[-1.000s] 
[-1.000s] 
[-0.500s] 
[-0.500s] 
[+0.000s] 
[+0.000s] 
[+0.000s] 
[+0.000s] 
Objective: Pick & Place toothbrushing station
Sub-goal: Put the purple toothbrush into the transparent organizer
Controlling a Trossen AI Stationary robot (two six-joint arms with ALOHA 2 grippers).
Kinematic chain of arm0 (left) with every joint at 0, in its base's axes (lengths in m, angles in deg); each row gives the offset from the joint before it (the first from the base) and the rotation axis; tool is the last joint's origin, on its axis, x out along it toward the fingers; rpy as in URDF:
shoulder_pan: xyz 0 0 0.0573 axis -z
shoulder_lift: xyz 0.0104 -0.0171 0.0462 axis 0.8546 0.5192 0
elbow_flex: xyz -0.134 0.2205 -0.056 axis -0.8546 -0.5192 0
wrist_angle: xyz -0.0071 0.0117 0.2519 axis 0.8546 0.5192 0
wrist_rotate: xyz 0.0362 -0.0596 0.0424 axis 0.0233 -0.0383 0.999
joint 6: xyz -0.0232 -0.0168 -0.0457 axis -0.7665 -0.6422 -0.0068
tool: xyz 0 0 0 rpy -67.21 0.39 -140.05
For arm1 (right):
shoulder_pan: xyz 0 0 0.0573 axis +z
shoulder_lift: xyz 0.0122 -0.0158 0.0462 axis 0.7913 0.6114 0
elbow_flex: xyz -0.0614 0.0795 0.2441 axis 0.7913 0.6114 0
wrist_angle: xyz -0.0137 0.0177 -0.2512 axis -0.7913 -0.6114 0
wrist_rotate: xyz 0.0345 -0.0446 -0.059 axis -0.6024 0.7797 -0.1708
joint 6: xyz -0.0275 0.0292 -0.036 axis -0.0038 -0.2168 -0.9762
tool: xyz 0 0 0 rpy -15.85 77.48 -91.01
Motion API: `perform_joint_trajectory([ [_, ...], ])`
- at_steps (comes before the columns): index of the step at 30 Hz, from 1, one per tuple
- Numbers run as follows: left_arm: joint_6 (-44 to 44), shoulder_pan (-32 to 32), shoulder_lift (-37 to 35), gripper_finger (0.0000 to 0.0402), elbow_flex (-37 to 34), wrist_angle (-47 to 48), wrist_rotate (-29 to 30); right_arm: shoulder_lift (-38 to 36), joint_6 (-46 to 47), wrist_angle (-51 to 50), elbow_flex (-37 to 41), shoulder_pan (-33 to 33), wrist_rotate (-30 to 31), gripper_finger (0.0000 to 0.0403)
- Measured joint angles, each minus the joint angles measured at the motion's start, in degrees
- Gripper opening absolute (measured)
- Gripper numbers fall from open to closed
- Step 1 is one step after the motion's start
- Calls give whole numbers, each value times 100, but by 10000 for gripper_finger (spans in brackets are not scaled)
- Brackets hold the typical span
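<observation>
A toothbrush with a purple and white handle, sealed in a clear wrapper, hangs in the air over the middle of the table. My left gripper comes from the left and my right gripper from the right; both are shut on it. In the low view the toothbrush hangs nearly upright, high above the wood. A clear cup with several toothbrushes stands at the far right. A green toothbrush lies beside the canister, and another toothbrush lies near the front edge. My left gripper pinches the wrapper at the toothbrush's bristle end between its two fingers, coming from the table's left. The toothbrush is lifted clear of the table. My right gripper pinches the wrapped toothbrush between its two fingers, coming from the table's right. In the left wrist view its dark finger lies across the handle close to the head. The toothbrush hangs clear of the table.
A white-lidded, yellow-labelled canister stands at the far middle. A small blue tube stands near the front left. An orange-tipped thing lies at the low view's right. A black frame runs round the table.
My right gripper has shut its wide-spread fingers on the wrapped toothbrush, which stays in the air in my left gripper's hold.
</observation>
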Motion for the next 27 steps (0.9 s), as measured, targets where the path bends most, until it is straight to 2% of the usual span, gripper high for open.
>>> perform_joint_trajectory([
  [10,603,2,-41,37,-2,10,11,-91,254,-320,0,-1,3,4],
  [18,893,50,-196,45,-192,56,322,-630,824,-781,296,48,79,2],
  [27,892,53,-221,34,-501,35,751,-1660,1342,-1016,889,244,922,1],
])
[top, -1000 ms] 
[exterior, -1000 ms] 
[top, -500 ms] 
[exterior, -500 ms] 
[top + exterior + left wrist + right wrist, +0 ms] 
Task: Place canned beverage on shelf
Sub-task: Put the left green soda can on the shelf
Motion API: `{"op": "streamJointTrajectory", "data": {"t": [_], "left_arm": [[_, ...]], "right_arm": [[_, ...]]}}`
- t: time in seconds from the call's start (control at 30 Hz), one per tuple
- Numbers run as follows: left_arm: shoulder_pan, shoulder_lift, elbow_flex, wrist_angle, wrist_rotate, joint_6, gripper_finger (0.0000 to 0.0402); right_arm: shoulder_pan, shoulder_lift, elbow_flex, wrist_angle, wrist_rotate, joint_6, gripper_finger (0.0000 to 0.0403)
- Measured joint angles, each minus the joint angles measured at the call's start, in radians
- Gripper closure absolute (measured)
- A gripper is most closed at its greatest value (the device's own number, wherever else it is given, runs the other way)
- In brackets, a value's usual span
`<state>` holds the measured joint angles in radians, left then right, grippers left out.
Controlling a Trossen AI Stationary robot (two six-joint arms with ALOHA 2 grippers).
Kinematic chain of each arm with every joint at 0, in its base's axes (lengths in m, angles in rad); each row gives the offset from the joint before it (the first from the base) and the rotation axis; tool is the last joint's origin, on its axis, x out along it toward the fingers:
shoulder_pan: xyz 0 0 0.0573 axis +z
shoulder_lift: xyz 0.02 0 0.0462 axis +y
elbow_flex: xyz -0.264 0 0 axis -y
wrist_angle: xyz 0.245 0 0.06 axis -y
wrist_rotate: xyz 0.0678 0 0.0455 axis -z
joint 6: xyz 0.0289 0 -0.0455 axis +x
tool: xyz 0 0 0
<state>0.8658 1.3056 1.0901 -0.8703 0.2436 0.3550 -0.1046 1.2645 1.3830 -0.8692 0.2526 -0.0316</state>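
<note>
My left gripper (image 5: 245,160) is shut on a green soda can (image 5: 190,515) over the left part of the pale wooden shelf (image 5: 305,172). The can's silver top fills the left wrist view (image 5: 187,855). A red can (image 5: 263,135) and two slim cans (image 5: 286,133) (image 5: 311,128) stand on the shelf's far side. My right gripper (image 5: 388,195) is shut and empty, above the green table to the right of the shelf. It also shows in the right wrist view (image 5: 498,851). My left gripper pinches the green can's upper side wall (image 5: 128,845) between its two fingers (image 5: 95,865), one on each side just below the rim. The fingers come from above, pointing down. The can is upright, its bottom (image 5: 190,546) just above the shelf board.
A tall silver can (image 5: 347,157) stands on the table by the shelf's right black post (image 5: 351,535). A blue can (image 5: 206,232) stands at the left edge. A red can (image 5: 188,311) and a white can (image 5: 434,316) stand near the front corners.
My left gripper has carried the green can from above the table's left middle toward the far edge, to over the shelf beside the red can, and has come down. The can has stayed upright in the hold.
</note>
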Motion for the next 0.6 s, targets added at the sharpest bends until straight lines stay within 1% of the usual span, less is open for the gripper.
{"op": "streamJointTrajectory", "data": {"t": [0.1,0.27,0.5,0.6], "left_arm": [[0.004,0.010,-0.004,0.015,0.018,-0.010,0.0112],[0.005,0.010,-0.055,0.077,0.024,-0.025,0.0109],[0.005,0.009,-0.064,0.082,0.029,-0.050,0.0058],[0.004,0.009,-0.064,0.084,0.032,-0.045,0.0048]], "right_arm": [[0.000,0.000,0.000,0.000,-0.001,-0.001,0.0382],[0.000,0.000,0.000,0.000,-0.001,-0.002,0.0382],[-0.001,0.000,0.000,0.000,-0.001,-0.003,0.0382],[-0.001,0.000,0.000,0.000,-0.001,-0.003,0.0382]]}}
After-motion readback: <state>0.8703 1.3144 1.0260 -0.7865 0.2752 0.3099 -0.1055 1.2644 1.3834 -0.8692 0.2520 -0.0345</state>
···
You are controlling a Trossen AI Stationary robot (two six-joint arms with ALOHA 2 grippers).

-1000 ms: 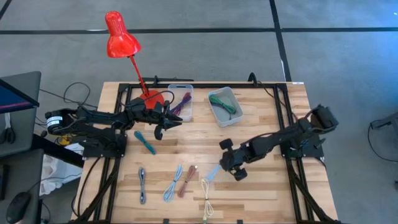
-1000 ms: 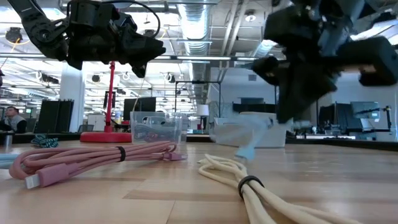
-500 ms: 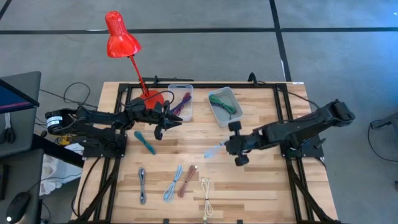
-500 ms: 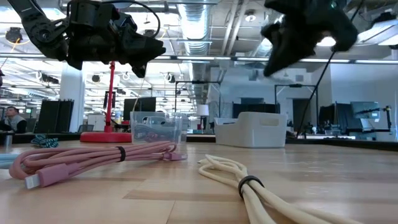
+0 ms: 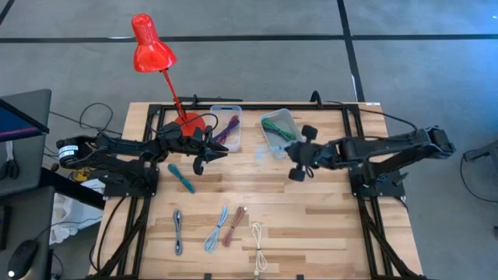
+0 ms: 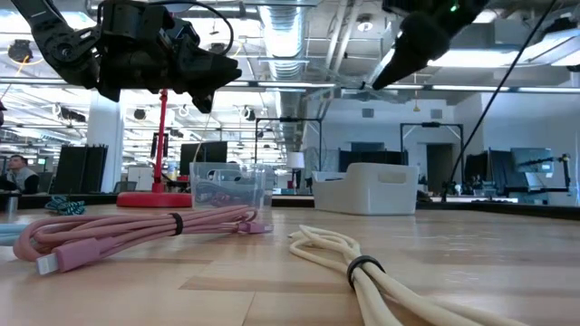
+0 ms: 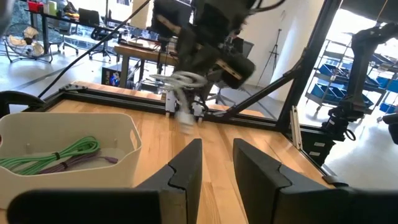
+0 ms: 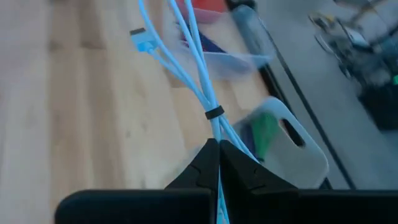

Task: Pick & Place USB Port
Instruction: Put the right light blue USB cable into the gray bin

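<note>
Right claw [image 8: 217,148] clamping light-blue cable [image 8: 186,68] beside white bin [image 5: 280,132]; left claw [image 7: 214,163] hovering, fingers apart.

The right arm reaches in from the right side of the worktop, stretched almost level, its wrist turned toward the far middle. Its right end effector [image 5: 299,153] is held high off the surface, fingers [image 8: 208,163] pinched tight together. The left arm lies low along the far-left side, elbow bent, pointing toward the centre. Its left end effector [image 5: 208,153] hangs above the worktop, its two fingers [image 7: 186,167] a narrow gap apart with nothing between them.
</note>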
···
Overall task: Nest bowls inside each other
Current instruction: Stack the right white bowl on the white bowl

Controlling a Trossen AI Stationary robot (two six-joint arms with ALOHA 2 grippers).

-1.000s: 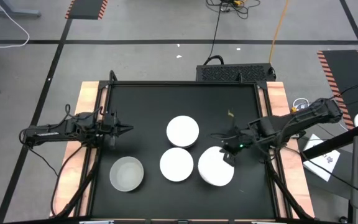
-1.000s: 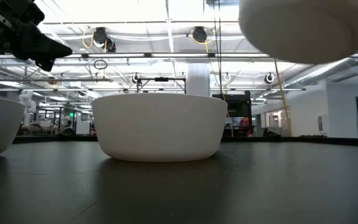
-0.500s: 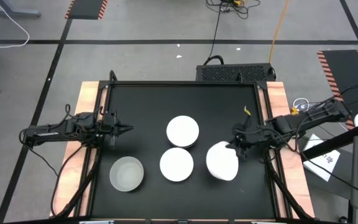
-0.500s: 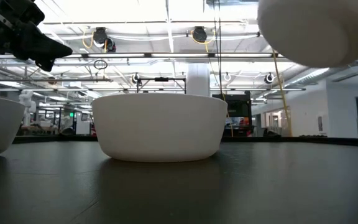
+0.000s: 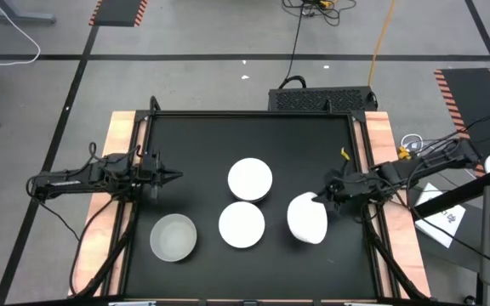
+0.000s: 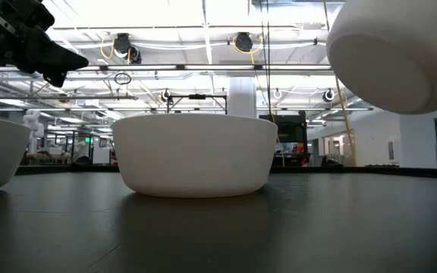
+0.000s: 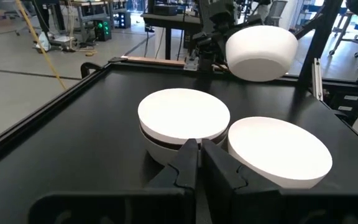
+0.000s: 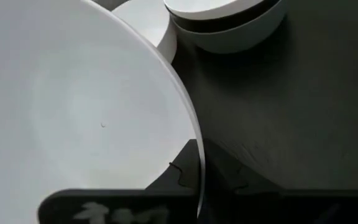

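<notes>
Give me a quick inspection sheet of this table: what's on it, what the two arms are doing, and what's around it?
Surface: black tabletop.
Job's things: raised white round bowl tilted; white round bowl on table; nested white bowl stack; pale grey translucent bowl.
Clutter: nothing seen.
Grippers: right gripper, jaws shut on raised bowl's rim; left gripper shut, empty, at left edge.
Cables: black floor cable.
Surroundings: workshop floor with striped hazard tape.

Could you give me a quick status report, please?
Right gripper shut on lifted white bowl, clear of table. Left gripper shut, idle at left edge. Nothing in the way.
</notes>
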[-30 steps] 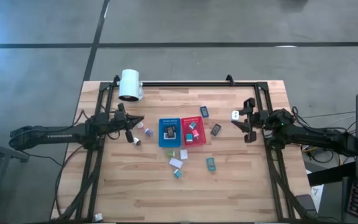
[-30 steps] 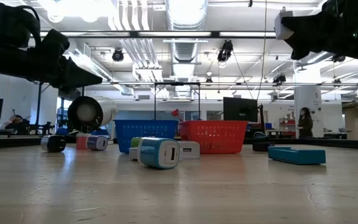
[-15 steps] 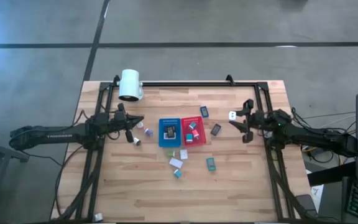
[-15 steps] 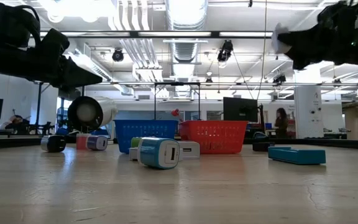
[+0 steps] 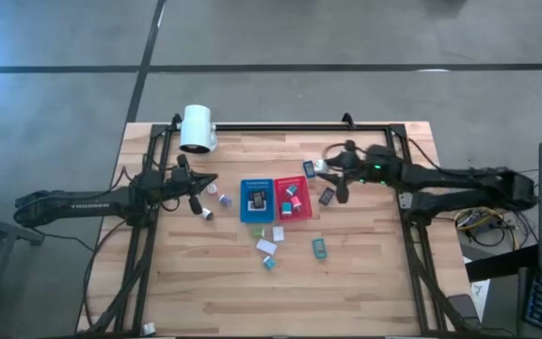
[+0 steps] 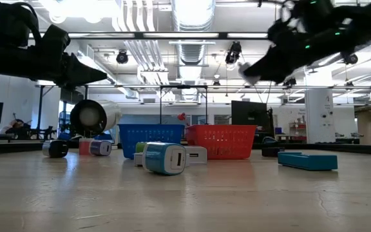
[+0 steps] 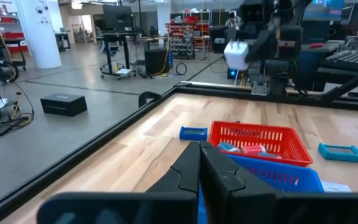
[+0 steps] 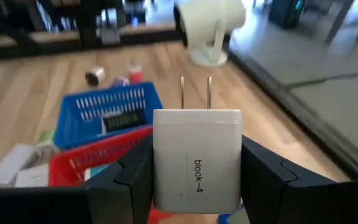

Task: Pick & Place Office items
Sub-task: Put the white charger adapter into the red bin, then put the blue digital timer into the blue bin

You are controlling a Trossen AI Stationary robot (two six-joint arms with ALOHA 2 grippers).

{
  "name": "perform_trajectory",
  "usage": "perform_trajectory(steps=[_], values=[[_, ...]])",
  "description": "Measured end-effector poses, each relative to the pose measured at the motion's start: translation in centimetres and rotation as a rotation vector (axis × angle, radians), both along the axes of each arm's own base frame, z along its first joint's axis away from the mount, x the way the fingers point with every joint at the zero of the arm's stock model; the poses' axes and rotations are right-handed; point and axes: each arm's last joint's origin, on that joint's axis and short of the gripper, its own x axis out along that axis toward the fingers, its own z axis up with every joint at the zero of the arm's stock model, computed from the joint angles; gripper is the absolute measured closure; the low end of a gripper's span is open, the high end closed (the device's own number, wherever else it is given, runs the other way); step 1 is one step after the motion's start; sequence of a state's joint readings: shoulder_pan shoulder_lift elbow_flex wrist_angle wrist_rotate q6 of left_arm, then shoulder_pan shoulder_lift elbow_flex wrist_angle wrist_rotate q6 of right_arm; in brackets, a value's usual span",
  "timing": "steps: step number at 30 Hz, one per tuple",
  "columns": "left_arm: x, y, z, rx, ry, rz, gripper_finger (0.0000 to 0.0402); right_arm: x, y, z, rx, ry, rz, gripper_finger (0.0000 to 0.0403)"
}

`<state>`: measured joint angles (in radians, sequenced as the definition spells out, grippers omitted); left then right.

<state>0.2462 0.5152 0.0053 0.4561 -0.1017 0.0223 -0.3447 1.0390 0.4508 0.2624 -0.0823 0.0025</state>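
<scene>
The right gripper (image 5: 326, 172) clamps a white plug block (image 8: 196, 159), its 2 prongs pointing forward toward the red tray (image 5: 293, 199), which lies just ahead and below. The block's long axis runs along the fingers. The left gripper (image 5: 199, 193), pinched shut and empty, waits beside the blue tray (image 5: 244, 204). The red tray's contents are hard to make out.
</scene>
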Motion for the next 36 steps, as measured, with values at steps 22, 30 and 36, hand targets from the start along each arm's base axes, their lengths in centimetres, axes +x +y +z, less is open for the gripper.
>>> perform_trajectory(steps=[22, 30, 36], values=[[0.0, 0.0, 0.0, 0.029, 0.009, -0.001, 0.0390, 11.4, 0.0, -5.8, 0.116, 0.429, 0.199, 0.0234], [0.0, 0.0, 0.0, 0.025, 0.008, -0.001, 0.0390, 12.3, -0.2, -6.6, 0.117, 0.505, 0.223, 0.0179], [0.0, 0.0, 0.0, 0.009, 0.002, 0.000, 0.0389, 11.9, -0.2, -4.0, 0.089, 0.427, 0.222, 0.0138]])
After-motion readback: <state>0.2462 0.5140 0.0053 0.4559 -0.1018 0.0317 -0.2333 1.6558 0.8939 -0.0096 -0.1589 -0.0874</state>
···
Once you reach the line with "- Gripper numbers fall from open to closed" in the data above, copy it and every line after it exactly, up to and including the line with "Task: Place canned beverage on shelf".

## Solution for this task
- Gripper numbers fall from open to closed
- Step 1 is one step after the motion's start
- Calls give whole numbers, each value times 100, but by 10000 for gripper_finger (spans in brackets are not scaled)
- Brackets hold the typical span
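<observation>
A toothbrush with a purple and white handle, sealed in a clear wrapper, hangs in the air over the middle of the table. My left gripper comes from the left and my right gripper from the right; both are shut on it. In the low view the toothbrush hangs nearly upright, high above the wood. A clear cup with several toothbrushes stands at the far right. A green toothbrush lies beside the canister, and another toothbrush lies near the front edge. My left gripper pinches the wrapper at the toothbrush's bristle end between its two fingers, coming from the table's left. The toothbrush is lifted clear of the table. My right gripper pinches the wrapped toothbrush between its two fingers, coming from the table's right. In the left wrist view its dark finger lies across the handle close to the head. The toothbrush hangs clear of the table.
A white-lidded, yellow-labelled canister stands at the far middle. A small blue tube stands near the front left. An orange-tipped thing lies at the low view's right. A black frame runs round the table.
My right gripper has shut its wide-spread fingers on the wrapped toothbrush, which stays in the air in my left gripper's hold.
</observation>
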Motion for the next 27 steps (0.9 s), as measured, targets where the path bends most, until it is straight to 2% of the usual span, gripper high for open.
>>> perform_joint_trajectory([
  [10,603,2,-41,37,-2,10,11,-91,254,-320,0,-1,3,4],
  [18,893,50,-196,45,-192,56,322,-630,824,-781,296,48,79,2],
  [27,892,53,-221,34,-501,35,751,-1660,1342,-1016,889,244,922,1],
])
[top, -1000 ms] 
[exterior, -1000 ms] 
[top, -500 ms] 
[exterior, -500 ms] 
[top + exterior + left wrist + right wrist, +0 ms] 
Task: Place canned beverage on shelf

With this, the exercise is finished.